Problem details:
Copy every entry. Do not alter a single word.

Listed entries:
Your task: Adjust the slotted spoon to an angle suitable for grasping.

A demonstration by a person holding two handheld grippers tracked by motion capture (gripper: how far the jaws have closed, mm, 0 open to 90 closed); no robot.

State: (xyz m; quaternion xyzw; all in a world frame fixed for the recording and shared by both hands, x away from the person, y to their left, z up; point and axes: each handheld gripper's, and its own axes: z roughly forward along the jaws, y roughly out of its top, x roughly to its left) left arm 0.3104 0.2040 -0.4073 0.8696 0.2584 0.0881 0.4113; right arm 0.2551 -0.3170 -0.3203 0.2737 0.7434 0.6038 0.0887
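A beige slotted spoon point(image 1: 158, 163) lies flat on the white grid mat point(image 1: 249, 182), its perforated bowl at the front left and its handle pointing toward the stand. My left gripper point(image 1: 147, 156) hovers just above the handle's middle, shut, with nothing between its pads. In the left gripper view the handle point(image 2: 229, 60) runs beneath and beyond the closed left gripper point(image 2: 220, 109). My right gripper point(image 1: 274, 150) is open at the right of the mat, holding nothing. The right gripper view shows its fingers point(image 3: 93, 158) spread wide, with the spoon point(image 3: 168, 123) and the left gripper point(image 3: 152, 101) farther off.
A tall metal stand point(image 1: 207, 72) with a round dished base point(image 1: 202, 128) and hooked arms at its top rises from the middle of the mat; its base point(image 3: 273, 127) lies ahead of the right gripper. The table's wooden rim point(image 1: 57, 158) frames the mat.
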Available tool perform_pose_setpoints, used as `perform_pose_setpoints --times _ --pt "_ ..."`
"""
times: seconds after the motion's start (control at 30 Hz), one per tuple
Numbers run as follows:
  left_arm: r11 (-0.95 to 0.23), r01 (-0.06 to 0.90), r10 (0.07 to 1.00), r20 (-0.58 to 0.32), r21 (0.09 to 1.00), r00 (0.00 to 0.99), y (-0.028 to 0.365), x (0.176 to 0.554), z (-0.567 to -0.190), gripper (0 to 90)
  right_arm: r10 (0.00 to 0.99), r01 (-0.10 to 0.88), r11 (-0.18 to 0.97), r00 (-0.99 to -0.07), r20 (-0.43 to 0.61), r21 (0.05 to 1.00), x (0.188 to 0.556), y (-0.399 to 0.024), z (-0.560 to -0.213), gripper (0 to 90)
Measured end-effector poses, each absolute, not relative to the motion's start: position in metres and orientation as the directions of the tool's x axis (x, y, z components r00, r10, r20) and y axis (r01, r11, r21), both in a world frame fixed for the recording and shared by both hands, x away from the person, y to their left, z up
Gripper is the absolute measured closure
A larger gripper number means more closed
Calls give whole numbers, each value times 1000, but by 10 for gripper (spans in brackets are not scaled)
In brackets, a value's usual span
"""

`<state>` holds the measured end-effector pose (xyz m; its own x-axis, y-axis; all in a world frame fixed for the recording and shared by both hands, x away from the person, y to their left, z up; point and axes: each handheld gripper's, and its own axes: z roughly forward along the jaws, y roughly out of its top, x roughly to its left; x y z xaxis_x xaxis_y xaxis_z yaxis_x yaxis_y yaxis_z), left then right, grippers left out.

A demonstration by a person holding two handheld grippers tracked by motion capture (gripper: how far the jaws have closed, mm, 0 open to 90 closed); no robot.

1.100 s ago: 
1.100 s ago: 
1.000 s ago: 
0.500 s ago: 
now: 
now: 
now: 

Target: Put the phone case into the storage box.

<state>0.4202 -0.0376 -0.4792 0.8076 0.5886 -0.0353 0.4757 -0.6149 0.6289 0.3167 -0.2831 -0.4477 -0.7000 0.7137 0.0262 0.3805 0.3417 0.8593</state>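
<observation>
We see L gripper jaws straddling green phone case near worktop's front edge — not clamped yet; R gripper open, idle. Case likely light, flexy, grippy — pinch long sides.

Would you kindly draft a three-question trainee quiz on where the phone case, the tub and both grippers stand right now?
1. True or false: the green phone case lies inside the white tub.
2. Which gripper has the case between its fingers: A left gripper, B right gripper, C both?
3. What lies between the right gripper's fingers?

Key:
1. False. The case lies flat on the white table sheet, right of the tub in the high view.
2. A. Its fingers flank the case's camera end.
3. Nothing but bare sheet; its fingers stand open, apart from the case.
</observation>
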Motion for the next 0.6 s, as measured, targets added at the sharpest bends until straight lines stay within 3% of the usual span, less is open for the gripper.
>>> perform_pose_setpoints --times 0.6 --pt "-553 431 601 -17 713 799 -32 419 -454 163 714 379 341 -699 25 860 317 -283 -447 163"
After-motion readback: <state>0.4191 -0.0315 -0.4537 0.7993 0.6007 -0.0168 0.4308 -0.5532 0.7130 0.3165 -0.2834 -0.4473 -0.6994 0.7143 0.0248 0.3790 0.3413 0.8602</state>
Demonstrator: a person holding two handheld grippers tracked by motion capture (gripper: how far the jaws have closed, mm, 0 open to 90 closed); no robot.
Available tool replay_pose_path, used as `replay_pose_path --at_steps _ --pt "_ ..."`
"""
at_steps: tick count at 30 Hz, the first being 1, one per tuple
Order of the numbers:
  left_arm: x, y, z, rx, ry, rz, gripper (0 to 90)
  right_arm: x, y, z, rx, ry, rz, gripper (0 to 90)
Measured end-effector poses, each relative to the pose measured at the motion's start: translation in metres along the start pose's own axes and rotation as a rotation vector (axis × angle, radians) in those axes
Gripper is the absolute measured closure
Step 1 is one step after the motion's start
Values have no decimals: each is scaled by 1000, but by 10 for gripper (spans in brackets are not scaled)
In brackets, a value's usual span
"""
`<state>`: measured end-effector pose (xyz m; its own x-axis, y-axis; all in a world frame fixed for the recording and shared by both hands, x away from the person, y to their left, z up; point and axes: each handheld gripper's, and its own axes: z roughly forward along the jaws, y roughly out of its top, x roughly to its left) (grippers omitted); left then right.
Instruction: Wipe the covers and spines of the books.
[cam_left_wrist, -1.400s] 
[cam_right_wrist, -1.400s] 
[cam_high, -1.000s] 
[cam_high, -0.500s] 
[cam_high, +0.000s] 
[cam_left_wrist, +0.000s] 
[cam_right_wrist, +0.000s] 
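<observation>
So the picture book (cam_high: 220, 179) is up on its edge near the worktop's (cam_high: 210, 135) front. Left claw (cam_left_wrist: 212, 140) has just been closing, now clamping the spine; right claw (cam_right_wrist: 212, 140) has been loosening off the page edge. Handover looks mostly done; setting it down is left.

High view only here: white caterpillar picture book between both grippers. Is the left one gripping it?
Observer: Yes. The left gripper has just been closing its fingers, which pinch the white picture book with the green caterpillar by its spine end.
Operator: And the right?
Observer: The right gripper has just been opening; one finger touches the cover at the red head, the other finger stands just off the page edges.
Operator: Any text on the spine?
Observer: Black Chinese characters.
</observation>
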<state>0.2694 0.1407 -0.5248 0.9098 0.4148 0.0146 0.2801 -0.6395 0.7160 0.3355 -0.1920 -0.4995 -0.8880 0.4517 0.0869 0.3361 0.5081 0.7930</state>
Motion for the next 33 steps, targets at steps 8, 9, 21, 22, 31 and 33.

Solution for this task:
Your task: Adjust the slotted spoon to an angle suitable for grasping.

A demonstration by a person holding two handheld grippers tracked by motion capture (gripper: how far the jaws have closed, mm, 0 open to 90 closed); no robot.

State: (xyz m; quaternion xyzw; all in a world frame fixed for the recording and shared by both hands, x away from the person, y to their left, z up; point and axes: each handheld gripper's, and its own axes: z roughly forward along the jaws, y roughly out of its top, x roughly to its left) left arm 0.3104 0.2040 -0.4073 0.8696 0.2584 0.0881 0.4113; right arm 0.2551 -0.3170 -0.3203 0.2737 0.7434 0.6038 0.0887
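A beige slotted spoon point(image 1: 158, 163) lies flat on the white grid mat point(image 1: 249, 182), its perforated bowl at the front left and its handle pointing toward the stand. My left gripper point(image 1: 147, 156) hovers just above the handle's middle, shut, with nothing between its pads. In the left gripper view the handle point(image 2: 229, 60) runs beneath and beyond the closed left gripper point(image 2: 220, 109). My right gripper point(image 1: 274, 150) is open at the right of the mat, holding nothing. The right gripper view shows its fingers point(image 3: 93, 158) spread wide, with the spoon point(image 3: 168, 123) and the left gripper point(image 3: 152, 101) farther off.
A tall metal stand point(image 1: 207, 72) with a round dished base point(image 1: 202, 128) and hooked arms at its top rises from the middle of the mat; its base point(image 3: 273, 127) lies ahead of the right gripper. The table's wooden rim point(image 1: 57, 158) frames the mat.
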Available tool perform_pose_setpoints, used as `perform_pose_setpoints --times _ --pt "_ ..."`
"""
times: seconds after the motion's start (control at 30 Hz), one per tuple
Numbers run as follows:
  left_arm: r11 (-0.95 to 0.23), r01 (-0.06 to 0.90), r10 (0.07 to 1.00), r20 (-0.58 to 0.32), r21 (0.09 to 1.00), r00 (0.00 to 0.99), y (-0.028 to 0.365), x (0.176 to 0.554), z (-0.567 to -0.190), gripper (0 to 90)
  right_arm: r10 (0.00 to 0.99), r01 (-0.10 to 0.88), r11 (-0.18 to 0.97), r00 (-0.99 to -0.07), r20 (-0.43 to 0.61), r21 (0.05 to 1.00), x (0.188 to 0.556), y (-0.399 to 0.024), z (-0.560 to -0.213), gripper (0 to 90)
Measured end-effector poses, each absolute, not relative to the motion's start: position in metres and orientation as the directions of the tool's x axis (x, y, z components r00, r10, r20) and y axis (r01, r11, r21), both in a world frame fixed for the recording and shared by both hands, x away from the person, y to their left, z up
Gripper is the absolute measured closure
A larger gripper number means more closed
Calls give whole numbers, each value times 1000, but by 10 for gripper (spans in brackets are not scaled)
In brackets, a value's usual span
"""

`<state>` holds the measured end-effector pose (xyz m; its own x-axis, y-axis; all in a world frame fixed for the recording and shared by both hands, x away from the person, y to their left, z up; point and axes: each handheld gripper's, and its own axes: z roughly forward along the jaws, y roughly out of its top, x roughly to its left; x y z xaxis_x xaxis_y xaxis_z yaxis_x yaxis_y yaxis_z), left then right, grippers left out.

A demonstration by a person holding two handheld grippers tracked by motion capture (gripper: how far the jaws have closed, mm, 0 open to 90 closed); no robot.

1.100 s ago: 
1.100 s ago: 
1.000 s ago: 
0.500 s ago: 
now: 
now: 
now: 

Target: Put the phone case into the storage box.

<state>0.4202 -0.0376 -0.4792 0.8076 0.5886 -0.0353 0.4757 -0.6149 0.6289 0.3167 -0.2831 -0.4477 -0.7000 0.7137 0.0262 0.3805 0.3417 0.8593</state>
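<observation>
We see L gripper jaws straddling green phone case near worktop's front edge — not clamped yet; R gripper open, idle. Case likely light, flexy, grippy — pinch long sides.

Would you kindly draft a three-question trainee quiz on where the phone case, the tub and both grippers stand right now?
1. True or false: the green phone case lies inside the white tub.
2. Which gripper has the case between its fingers: A left gripper, B right gripper, C both?
3. What lies between the right gripper's fingers?

Key:
1. False. The case lies flat on the white table sheet, right of the tub in the high view.
2. A. Its fingers flank the case's camera end.
3. Nothing but bare sheet; its fingers stand open, apart from the case.
</observation>
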Motion for the next 0.6 s, as measured, targets added at the sharpest bends until straight lines stay within 3% of the usual span, less is open for the gripper.
>>> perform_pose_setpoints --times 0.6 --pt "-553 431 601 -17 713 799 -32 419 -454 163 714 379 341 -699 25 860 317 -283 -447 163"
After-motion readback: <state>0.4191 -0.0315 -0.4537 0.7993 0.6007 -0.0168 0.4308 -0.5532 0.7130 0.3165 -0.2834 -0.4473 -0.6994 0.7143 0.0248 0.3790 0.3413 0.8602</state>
Demonstrator: a person holding two handheld grippers tracked by motion capture (gripper: how far the jaws have closed, mm, 0 open to 90 closed); no robot.
Available tool replay_pose_path, used as `replay_pose_path --at_steps _ --pt "_ ..."`
"""
at_steps: tick count at 30 Hz, the first being 1, one per tuple
Order of the numbers:
  left_arm: x, y, z, rx, ry, rz, gripper (0 to 90)
  right_arm: x, y, z, rx, ry, rz, gripper (0 to 90)
Measured end-effector poses, each relative to the pose measured at the motion's start: translation in metres along the start pose's own axes and rotation as a rotation vector (axis × angle, radians) in those axes
Gripper is the absolute measured closure
Step 1 is one step after the motion's start
Values have no decimals: each is scaled by 1000, but by 10 for gripper (spans in brackets are not scaled)
In brackets, a value's usual span
"""
`<state>`: measured end-effector pose (xyz m; its own x-axis, y-axis; all in a world frame fixed for the recording and shared by both hands, x away from the person, y to their left, z up; point and axes: each handheld gripper's, and its own axes: z roughly forward along the jaws, y roughly out of its top, x roughly to its left) (grippers omitted); left then right.
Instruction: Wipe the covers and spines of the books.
[cam_left_wrist, -1.400s] 
[cam_right_wrist, -1.400s] 
[cam_high, -1.000s] 
[cam_high, -0.500s] 
[cam_high, +0.000s] 
[cam_left_wrist, +0.000s] 
[cam_right_wrist, +0.000s] 
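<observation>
So the picture book (cam_high: 220, 179) is up on its edge near the worktop's (cam_high: 210, 135) front. Left claw (cam_left_wrist: 212, 140) has just been closing, now clamping the spine; right claw (cam_right_wrist: 212, 140) has been loosening off the page edge. Handover looks mostly done; setting it down is left.

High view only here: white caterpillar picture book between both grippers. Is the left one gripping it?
Observer: Yes. The left gripper has just been closing its fingers, which pinch the white picture book with the green caterpillar by its spine end.
Operator: And the right?
Observer: The right gripper has just been opening; one finger touches the cover at the red head, the other finger stands just off the page edges.
Operator: Any text on the spine?
Observer: Black Chinese characters.
</observation>
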<state>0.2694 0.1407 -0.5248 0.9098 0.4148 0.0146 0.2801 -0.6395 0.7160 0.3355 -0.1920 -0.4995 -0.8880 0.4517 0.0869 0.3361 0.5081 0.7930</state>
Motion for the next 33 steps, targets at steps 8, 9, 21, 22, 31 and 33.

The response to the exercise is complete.